Below are records with pictures. Transcribe exactly, and only, the lines from the line with "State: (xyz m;" to the line with "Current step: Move", both ends included, but not the pictures.
○ ○ ○
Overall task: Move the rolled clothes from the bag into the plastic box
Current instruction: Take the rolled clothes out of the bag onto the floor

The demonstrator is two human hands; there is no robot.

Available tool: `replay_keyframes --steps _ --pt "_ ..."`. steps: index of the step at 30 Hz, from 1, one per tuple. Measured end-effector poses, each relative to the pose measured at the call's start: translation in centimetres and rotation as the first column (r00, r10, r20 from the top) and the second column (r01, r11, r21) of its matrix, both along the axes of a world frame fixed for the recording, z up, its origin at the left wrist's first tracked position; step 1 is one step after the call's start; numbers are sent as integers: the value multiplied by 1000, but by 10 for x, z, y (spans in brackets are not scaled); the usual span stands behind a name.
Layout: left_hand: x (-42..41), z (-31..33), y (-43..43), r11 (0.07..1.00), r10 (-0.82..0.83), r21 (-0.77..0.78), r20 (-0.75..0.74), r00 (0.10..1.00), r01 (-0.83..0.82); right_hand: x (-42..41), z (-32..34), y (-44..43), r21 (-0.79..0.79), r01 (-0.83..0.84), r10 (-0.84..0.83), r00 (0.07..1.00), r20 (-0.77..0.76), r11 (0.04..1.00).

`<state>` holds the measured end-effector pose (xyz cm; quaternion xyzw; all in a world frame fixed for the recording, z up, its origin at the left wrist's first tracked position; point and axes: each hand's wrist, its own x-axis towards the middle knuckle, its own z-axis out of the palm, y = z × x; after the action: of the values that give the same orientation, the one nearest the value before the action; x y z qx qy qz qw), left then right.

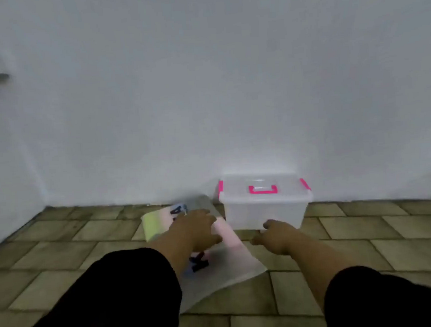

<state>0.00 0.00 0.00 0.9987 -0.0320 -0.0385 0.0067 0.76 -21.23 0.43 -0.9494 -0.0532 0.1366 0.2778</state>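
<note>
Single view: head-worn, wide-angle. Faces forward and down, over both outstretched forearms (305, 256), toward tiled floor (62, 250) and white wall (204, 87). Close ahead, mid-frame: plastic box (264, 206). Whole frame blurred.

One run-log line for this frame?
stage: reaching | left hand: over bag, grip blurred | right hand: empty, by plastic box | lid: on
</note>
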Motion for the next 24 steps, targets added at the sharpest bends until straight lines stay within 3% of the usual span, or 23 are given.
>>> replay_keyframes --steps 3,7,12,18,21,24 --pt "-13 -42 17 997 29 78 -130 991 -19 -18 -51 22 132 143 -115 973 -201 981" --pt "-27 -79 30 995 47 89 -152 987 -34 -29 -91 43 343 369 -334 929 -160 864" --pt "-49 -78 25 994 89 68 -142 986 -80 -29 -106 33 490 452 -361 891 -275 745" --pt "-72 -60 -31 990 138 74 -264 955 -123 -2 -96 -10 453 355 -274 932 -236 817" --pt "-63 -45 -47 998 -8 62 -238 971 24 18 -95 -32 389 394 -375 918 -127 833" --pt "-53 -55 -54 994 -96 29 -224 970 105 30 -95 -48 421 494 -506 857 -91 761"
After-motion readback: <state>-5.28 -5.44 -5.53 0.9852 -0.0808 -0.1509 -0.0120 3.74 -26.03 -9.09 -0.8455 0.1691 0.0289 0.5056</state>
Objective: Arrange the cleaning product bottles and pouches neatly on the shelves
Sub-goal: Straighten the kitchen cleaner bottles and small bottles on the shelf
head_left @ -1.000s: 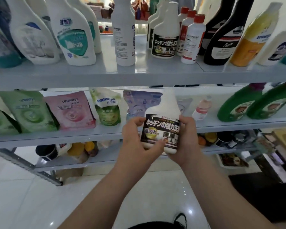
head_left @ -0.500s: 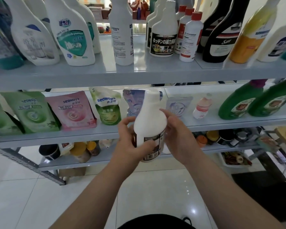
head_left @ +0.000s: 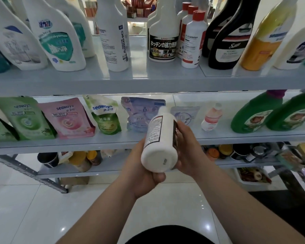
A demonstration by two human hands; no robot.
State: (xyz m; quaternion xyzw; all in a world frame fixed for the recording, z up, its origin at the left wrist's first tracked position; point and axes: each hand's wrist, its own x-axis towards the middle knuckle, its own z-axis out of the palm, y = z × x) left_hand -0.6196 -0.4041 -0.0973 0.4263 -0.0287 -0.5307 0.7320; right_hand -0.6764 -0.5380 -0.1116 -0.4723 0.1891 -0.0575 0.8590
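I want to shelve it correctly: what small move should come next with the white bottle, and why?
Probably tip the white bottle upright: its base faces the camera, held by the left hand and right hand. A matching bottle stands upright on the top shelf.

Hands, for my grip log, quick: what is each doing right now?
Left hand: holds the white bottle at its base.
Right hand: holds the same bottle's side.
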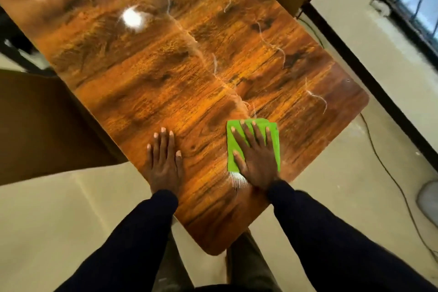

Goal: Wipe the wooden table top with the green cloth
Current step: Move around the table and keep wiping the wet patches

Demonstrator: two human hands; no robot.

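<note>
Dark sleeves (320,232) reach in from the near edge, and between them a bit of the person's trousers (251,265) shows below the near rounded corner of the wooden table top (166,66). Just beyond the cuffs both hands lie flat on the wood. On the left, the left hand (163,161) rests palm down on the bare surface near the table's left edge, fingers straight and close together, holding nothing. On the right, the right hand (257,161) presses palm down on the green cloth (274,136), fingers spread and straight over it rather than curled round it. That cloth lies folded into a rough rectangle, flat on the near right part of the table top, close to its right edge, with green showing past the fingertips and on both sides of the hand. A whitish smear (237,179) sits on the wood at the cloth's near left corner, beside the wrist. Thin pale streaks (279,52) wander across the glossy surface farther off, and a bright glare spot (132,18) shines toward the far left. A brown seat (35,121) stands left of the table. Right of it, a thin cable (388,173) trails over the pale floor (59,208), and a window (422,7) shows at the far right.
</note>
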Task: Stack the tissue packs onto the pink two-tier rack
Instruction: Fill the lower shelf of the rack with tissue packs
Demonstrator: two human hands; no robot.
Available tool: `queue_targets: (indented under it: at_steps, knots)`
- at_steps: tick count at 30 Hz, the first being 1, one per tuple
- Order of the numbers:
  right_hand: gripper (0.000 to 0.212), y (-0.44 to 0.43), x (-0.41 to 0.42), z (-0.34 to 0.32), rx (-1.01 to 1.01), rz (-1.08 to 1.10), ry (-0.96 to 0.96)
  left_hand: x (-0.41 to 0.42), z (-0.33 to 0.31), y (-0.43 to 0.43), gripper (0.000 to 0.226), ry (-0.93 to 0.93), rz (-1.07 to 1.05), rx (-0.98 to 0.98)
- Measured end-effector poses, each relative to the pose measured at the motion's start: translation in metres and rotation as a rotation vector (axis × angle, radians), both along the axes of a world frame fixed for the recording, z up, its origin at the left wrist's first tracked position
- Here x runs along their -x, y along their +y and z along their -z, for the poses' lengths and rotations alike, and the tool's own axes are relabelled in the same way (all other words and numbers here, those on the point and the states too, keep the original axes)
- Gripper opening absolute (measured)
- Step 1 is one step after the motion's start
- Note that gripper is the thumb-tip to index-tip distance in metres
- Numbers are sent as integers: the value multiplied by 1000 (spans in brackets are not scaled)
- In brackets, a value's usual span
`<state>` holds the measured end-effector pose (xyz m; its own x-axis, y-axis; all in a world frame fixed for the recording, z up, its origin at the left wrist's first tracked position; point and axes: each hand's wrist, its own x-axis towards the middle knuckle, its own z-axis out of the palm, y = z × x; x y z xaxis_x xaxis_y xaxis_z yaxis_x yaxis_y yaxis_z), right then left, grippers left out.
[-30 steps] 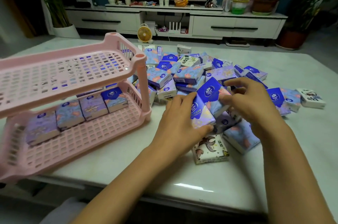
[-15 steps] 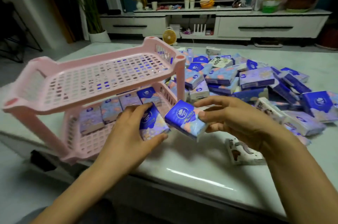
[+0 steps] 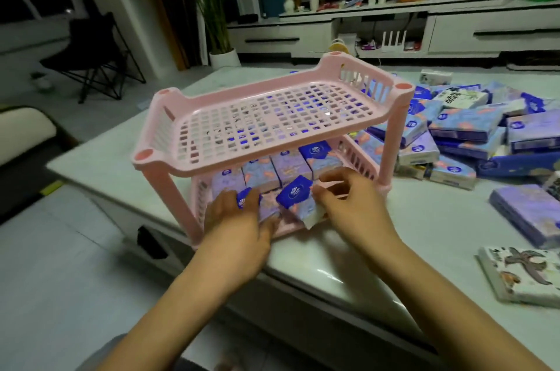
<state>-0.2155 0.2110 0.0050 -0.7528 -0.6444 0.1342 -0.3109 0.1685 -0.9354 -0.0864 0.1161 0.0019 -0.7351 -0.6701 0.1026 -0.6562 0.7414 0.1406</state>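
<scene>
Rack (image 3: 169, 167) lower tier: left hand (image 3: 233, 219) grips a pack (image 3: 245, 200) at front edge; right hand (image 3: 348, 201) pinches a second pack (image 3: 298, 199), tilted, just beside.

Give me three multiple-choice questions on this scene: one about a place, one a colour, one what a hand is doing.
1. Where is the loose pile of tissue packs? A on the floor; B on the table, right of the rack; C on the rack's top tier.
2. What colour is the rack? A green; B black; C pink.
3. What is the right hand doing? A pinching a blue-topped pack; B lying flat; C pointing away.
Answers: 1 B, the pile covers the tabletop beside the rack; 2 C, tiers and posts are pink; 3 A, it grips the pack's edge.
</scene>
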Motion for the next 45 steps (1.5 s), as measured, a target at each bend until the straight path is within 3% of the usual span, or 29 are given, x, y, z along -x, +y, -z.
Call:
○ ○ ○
§ Answer box
State: (xyz m; quaternion xyzw; all in a world frame fixed for the recording, z up, its origin at the left wrist's first tracked position; point and axes: each hand's wrist, its own x-axis towards the middle knuckle, its own z-axis out of the palm, y = z × x) left_hand -0.6196 -0.4041 -0.0973 0.4263 -0.0287 -0.5307 0.7320; right_hand -0.6764 -0.5380 -0.1116 -0.4723 0.1891 -0.0575 0.8590
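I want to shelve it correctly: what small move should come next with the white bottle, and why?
Probably tip the white bottle upright: its base faces the camera, held by the left hand and right hand. A matching bottle stands upright on the top shelf.

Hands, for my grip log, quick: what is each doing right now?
Left hand: holds the white bottle at its base.
Right hand: holds the same bottle's side.
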
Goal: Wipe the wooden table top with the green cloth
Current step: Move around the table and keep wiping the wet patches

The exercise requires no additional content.